Does this mean I should force the players to succeed their skill checks? Oh Lord, no. When players roll badly they know it. Just as they expect their characters to be awesome when they roll a 20, they expect their characters to suck when they roll 1. Rather than stonewall on a skill failure (or series of failures), I add complications and require that everbody gets in on it.

Skill can be fun, too

“Everybody grab a d20, somebody give me a Nature check, somebody else give me a Perception check, everybody else give me either an Endurance or Athletics check.” The players pick who’s responsible for which end of things.
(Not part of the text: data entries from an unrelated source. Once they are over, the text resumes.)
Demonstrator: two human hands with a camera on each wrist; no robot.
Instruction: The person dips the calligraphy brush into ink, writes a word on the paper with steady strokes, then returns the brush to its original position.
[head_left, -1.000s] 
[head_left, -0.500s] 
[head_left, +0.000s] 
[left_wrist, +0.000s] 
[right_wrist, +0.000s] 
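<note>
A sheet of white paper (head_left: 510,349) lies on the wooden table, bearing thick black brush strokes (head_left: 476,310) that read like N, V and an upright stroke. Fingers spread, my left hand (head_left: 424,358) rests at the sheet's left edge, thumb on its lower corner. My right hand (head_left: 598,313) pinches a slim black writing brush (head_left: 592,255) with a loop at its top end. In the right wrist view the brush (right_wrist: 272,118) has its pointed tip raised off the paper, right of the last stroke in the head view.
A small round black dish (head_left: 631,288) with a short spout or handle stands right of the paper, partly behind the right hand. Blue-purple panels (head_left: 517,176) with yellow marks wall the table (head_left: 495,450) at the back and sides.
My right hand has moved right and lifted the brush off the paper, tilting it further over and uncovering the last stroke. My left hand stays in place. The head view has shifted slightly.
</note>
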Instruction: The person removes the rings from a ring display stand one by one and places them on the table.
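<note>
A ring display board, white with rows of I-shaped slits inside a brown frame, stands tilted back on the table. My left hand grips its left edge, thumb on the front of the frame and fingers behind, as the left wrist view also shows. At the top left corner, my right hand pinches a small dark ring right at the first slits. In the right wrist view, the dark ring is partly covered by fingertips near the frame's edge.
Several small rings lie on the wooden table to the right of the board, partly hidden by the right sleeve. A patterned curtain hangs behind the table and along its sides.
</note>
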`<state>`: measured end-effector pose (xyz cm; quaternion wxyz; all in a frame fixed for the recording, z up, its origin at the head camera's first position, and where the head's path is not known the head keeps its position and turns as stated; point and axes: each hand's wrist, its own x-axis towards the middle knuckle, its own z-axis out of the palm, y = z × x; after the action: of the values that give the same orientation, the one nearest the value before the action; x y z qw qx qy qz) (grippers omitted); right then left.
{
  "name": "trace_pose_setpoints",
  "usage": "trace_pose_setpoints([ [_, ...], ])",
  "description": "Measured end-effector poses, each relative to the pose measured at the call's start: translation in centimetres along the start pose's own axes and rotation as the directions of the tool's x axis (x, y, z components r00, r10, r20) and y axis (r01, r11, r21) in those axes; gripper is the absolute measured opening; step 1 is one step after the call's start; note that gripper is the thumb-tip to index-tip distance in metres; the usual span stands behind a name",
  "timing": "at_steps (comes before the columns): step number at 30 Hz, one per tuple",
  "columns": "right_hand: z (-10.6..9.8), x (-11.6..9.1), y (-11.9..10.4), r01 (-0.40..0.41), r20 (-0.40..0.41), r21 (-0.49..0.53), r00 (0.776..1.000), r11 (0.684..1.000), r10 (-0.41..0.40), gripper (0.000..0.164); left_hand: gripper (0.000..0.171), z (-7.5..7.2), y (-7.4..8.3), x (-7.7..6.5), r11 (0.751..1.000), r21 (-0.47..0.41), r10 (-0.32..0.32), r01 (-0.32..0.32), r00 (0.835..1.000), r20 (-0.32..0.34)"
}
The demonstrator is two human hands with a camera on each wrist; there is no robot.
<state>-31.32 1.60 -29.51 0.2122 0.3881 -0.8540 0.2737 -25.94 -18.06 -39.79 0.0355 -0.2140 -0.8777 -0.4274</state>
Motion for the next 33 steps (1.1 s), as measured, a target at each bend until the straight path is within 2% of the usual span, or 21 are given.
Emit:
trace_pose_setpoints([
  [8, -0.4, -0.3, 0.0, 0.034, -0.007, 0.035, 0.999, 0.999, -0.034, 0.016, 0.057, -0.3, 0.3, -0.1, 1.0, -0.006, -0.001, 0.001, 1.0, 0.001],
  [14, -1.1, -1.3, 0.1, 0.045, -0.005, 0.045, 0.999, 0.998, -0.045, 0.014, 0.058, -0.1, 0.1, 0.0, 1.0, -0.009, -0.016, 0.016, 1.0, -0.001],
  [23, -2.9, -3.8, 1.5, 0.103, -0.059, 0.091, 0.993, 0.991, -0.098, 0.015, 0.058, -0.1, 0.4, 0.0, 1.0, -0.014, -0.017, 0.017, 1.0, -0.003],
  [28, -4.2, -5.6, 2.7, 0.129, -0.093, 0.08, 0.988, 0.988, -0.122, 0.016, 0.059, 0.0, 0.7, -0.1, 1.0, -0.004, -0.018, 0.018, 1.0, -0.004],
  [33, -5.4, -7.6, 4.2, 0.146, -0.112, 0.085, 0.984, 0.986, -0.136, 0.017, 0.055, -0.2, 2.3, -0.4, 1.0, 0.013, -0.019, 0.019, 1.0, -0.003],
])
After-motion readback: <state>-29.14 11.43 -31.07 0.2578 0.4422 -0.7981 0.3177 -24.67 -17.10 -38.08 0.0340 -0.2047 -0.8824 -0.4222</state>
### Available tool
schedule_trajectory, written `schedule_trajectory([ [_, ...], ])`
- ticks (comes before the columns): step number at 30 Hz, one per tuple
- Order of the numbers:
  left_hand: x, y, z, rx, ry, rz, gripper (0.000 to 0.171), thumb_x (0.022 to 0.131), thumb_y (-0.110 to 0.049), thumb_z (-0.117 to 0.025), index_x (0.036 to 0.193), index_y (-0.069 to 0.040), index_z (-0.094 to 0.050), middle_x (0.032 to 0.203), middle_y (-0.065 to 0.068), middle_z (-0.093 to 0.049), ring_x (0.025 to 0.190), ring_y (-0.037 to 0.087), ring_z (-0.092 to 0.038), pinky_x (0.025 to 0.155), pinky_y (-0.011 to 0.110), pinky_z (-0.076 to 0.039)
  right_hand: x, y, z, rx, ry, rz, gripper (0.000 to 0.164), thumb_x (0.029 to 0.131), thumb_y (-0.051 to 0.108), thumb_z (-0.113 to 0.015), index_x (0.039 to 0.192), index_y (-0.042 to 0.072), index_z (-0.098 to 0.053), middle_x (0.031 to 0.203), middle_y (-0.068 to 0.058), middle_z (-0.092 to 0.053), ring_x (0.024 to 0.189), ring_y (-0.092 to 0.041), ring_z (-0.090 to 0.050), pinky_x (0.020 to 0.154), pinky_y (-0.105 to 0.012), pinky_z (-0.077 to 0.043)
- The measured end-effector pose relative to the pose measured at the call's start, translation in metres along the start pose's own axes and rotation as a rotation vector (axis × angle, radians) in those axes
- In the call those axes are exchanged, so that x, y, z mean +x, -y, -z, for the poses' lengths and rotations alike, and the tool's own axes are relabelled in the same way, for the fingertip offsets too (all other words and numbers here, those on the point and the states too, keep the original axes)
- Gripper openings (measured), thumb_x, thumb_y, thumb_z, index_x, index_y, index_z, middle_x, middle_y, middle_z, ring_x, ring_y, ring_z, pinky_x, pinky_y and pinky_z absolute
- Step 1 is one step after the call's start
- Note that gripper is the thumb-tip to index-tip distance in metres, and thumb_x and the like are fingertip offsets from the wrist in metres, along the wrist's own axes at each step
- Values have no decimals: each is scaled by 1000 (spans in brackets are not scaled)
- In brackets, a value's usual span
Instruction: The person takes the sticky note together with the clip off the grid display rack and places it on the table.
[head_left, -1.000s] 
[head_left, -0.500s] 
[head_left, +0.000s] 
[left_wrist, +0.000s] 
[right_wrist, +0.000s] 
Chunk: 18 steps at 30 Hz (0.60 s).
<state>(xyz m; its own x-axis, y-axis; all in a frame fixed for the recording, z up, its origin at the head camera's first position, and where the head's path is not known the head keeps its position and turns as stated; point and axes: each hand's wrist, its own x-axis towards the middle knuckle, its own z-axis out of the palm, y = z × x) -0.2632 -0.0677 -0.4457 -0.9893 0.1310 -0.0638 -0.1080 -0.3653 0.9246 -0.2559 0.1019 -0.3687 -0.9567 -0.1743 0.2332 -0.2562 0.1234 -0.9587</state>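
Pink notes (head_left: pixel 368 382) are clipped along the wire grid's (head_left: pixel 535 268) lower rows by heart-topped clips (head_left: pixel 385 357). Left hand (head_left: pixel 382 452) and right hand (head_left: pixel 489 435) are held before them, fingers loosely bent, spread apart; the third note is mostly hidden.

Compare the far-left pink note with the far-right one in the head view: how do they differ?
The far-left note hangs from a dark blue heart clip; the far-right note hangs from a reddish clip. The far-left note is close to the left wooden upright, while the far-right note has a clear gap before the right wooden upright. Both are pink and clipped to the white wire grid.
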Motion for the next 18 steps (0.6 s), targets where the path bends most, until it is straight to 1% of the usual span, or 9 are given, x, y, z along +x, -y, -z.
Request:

If most of them succeed, a consequence is avoided. Consequences could involve the passage of an undue amount of time: you found a good route through the swamp, but Mr. Shinypants Paladin got stuck in the muck about a half-mile in.

If enough failures amass over multiple passes through the group (let everybody have a chance to roll at least a second time; people love a chance at redemption), they fail the skill challenge and are faced with an additional combat encounter to make up the XP gap and slap them on the wrist a little. After Mr. Shinypants Paladin got stuck in the muck, Mr. Smartypants Wizard picked the wrong path, and Ms. Stabbity Rogue didn’t notice the Gnoll ambush before it was too late. Oops.

Depending on the nature of the challenge, it may be more or less easy to come up with a narrative justification for this. How does haggling with a merchant over the price of apples result in fisticuffs in heroic fantasy? Pretty easily, really, but in many of those cases there’s really no reason to pick up dice in the first place or give an experience point reward for a success.